8. Агро- и веткультурный

Каких-то достоверных данных о культивировании растений и домашних животных нашими предками в плейстоцене и более далёких эпохах археология нам не предоставляет, вместе с тем, способности к симбиотическому сосуществованию наблюдаются у очень многих видов, и представляется вероятным, что на основании симбиотических инстинктов вполне могло развиться приручение домашних животных, далее перешедшее в животноводство и растениеводство.

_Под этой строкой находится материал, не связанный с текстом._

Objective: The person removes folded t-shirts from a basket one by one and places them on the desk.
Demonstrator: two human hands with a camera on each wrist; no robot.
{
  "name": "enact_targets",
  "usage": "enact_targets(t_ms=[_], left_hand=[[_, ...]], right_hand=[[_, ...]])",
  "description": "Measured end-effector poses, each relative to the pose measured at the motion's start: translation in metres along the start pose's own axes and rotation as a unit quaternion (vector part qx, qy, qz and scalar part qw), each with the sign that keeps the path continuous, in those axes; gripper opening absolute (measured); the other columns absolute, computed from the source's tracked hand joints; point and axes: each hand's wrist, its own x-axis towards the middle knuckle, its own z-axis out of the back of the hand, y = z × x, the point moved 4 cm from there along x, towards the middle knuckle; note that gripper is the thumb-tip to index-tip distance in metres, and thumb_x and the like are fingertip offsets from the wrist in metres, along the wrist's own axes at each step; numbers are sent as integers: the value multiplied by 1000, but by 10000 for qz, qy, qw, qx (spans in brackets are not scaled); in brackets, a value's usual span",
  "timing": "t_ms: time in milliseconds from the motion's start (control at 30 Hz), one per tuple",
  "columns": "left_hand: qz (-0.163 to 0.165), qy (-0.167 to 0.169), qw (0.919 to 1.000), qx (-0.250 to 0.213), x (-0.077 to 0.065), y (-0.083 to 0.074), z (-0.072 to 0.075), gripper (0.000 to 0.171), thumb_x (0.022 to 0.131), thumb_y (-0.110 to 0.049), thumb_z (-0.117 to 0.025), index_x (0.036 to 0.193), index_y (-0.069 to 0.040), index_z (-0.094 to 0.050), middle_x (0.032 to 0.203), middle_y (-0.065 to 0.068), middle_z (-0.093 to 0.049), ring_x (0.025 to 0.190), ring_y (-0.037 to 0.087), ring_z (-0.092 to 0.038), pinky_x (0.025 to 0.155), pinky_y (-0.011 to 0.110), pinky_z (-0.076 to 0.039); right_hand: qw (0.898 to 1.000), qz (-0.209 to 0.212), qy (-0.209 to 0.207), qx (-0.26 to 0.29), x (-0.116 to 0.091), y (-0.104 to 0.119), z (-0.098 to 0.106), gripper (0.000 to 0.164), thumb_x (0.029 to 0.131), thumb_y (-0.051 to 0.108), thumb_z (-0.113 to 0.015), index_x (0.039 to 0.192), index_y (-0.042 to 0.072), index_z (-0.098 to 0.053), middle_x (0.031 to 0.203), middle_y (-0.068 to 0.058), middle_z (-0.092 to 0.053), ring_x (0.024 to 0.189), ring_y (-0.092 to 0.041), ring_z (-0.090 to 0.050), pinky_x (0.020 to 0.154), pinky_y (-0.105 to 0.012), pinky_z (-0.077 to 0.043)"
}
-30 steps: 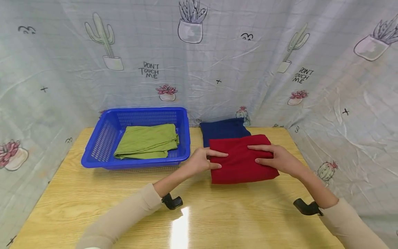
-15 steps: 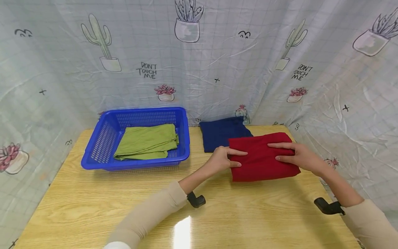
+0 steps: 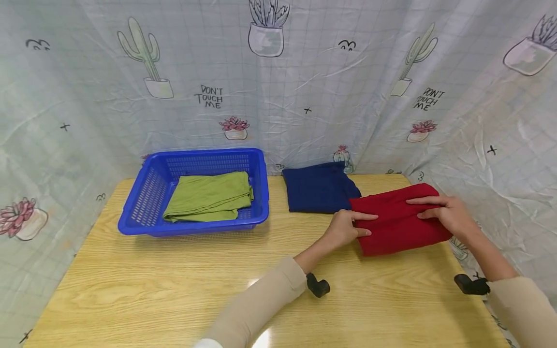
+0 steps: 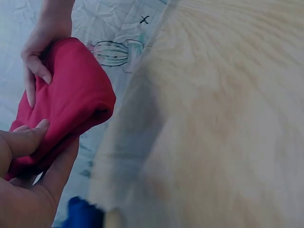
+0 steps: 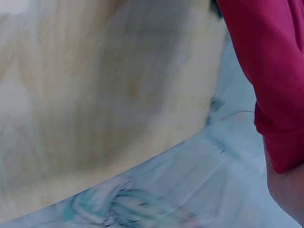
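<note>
A folded red cloth (image 3: 396, 227) is held between both hands over the right side of the table. My left hand (image 3: 344, 229) grips its left edge, with fingers on top and, in the left wrist view, other fingers beneath the folded layers. At the opposite edge my right hand (image 3: 457, 220) holds the cloth with fingertips on its upper face. In the right wrist view the red cloth (image 5: 270, 61) fills the upper right and covers most of that hand. A folded navy blue cloth (image 3: 319, 188) lies behind, its front right corner close to the red one.
A blue plastic basket (image 3: 128, 212) stands at the back left with a folded green cloth (image 3: 209, 195) inside. The wooden table (image 3: 174, 285) meets a cactus-print curtain (image 3: 300, 72) at the back and right. A black wrist mount (image 3: 318, 286) sits on each forearm.
Both hands have carried the red cloth to the right, and it now tilts slightly. More of the navy blue cloth shows. The basket and green cloth stay where they were.
</note>
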Motion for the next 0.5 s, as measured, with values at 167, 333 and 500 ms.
enact_targets(t_ms=[167, 333, 500], left_hand=[[298, -164, 9994, -27, 14, 12, -29, 42, 82, -4, -84, 120, -20, -78, 45, 2, -50, 45, 5, -22, 45, 17, -21], [767, -266, 9966, 112, 23, 30, -47, 39, 80, -4, -86, 115, -21, -81, 104, 1, -75, 90, 2, -62, 73, 13, -47], [1553, -353, 9837, -830, 32, 42, -50, 36, 80, -2, -85, 111, -18, -81, 119, 2, -66, 64, 14, -69, 58, 28, -59]], right_hand=[[9995, -234, -99, 185, 2, -37, -2, 34, 90, 9, -72, 124, 14, -76, 101, 37, -60, 100, 12, -46, 76, -15, -43], [9986, -491, 170, -111, 4, -77, -22, 37, 90, 14, -72, 127, 13, -74, 122, 8, -69, 114, -6, -52, 81, -16, -39], [9964, -763, 360, -114, 9, -99, -38, 48, 90, 15, -71, 136, 4, -65, 148, -28, -48, 136, -45, -39, 99, -35, -37]])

Агроветеринарная деятельность довольно широко распространена в живой природе, и далеко не только у людей. Некоторые термиты, муравьи и жуки-короеды разводят грибы, которые употребляют в пищу; другие муравьи разводят тлей, чьи выделения едят; есть чем-то похожие примеры из мира рыб ухаживающих за плантациями водорослей, и так далее. Поэтому возникновение подобных инстинктов у человека никак не представляется невероятным. Особенно, если учесть глубокую эмоциональность и очень часто — иррациональность стремления к такой деятельности. Также довольно показательным в этом смысле представляется тот факт, что «тяга к земле» особенно активизируется у современных городских жителей ближе к старости, когда, с одной стороны, все остальные инстинкты (главным образом — репродуктивные, но также и в значительной степени социальные) уже свое отработали, с другой — начавшееся возрастное угасание функций неокортекса выводит на передний план деятельность подкорковых структур, более стойких в этом смысле. Это угасание выводит на передний план инстинктивные модели поведения, такие, как иерархическую (приход к Богу), но также и агрокультурные инстинкты.

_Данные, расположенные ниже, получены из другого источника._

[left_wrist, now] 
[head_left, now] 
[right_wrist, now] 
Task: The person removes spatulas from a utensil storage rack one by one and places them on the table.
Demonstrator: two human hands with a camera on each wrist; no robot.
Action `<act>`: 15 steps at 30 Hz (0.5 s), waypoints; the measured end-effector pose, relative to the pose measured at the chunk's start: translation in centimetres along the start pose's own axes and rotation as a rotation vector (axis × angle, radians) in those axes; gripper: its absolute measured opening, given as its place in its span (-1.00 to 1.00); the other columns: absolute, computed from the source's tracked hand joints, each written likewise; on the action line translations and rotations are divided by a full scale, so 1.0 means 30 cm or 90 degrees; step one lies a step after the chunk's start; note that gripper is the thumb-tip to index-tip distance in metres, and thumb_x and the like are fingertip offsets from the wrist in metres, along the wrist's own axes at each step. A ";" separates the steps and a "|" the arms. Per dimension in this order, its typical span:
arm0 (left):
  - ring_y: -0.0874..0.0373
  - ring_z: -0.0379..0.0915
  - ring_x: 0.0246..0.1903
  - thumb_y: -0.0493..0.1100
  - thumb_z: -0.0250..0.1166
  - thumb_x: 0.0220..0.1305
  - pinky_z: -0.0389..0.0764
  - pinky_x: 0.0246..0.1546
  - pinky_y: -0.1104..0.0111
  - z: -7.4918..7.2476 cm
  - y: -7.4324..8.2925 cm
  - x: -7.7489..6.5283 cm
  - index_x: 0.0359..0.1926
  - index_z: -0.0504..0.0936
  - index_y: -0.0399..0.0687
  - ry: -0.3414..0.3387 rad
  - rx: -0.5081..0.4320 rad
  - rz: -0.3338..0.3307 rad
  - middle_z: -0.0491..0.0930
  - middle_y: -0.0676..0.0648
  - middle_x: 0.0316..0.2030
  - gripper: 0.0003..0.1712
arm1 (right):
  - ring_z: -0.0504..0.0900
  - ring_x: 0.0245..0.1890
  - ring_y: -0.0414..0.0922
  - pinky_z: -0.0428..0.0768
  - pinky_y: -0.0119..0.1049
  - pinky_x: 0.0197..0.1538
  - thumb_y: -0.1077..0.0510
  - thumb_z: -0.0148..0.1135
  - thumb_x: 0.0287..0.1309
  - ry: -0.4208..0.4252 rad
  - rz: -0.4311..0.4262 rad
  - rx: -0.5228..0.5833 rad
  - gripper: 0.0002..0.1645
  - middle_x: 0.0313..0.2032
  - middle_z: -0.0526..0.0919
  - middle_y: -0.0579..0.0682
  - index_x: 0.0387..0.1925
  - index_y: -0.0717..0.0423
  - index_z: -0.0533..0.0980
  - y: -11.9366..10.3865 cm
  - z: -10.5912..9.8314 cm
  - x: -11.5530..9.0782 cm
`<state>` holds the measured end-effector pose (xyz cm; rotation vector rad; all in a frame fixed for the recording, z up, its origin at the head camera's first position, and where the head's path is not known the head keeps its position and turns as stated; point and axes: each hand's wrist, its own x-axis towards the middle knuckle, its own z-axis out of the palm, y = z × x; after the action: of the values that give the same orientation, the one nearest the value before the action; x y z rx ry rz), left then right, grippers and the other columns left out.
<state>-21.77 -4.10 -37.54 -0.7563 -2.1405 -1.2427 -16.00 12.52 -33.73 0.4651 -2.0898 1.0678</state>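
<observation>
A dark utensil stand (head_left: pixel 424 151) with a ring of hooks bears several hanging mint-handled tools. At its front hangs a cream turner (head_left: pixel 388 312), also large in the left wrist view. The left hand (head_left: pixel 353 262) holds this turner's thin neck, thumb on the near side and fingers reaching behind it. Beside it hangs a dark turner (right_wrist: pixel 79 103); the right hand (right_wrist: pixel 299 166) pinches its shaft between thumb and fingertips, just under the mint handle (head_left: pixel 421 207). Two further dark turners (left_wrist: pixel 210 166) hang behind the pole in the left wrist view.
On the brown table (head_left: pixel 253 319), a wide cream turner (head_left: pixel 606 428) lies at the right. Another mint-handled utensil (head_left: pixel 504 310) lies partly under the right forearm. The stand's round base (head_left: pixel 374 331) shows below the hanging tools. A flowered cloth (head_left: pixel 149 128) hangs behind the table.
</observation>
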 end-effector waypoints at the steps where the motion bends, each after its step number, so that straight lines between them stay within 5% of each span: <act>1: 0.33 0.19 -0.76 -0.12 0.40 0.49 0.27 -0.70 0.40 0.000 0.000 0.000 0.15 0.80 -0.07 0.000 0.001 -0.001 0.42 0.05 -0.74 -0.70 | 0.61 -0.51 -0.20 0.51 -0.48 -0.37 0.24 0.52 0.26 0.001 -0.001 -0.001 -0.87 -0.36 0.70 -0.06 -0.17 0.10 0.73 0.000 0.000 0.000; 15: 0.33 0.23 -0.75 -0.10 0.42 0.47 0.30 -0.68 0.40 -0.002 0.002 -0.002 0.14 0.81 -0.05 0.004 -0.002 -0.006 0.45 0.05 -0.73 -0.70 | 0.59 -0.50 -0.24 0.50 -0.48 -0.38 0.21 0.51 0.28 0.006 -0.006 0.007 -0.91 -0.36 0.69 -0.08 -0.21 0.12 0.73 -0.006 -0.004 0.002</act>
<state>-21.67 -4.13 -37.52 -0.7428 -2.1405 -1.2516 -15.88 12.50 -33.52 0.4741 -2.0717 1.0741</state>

Отсутствие археологических данных можно объяснить, лишь предположив, что подобные инстинкты сформировались в течение последних нескольких десятков тысяч (не более 30 000-40 000, а возможно — не более 10 000) лет, по которым уже есть археологические данные.

9. Тяга к огню

Известно, что все позвоночные боятся огня. Однако человек к нему стремится, находит свет костра уютным и притягательным, и готов смотреть на огонь часами, получая при этом вполне иррациональное удовлетворение. Широко известна, в общем-то справедливая поговорка, что можно бесконечно смотреть на горящий огонь и бегущую воду (а как мы уже знаем, водоёмы входят в ландшафтные предпочтения человека). И именно это иррациональное удовлетворение, доходящее даже до патологии, известной в психиатрии как «пиромания», является наиболее веским доводом в пользу инстинктивности стремления к огню.

Археология свидетельствует, что огнём пользовались уже Homo erectus порядка 700–800 тыс. лет назад; этого времени совершенно достаточно для формирования достаточно прочного инстинкта.